Malgré le déblocage de réserves stratégiques au mois de mars, qui a ajouté environ 2,5 millions de barils par jour sur le marché, Birol a averti que cette ressource n'était pas infinie. Il a précisé que « il nous reste plusieurs semaines », mais que le temps presse pour maintenir l'approvisionnement.

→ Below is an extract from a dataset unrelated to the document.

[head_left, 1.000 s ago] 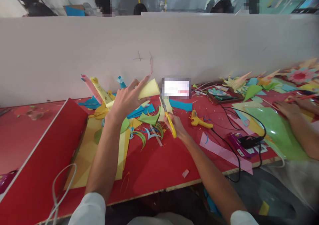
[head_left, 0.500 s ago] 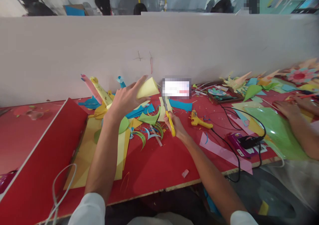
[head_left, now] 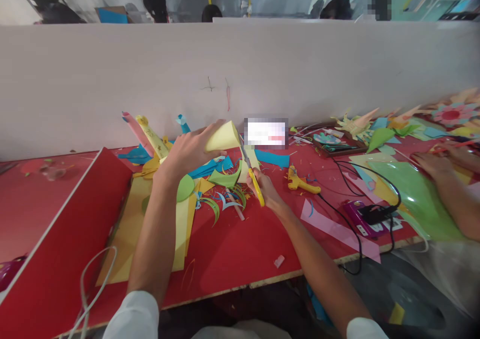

Une situation de crise qui s'aggrave
Dans son rapport du 13 mai, l'AIE a mis en avant les pertes croissantes d'approvisionnement dans le détroit d'Ormuz, qui aggravent la situation. En effet, plus de dix semaines de conflit ont épuisé les réserves à un rythme record, mettant en lumière un risque accru de flambées de prix futures. Ce phénomène a été corroboré par d'autres experts, qui s'inquiètent des conséquences économiques que cela pourrait engendrer.
La quantité totale de pétrole a chuté de 250 millions de barils entre mars et avril, illuminant une tendance alarmante avec un rythme de déplétion de 4 millions de barils par jour. En mars, les 32 membres de l'AIE avaient pris la décision sans précédent de libérer 426 millions de barils stratégiques pour aider à stabiliser le marché.
Cette réaction, bien qu'urgente, ne semble-être qu'une solution temporaire. Les analystes anticipent des défis significatifs qui pourraient s'intensifier si la guerre ne s'apaise pas. L'avenir semble sombre pour le marché pétrolier, et la vigilance est de mise pour les pays dépendants des importations.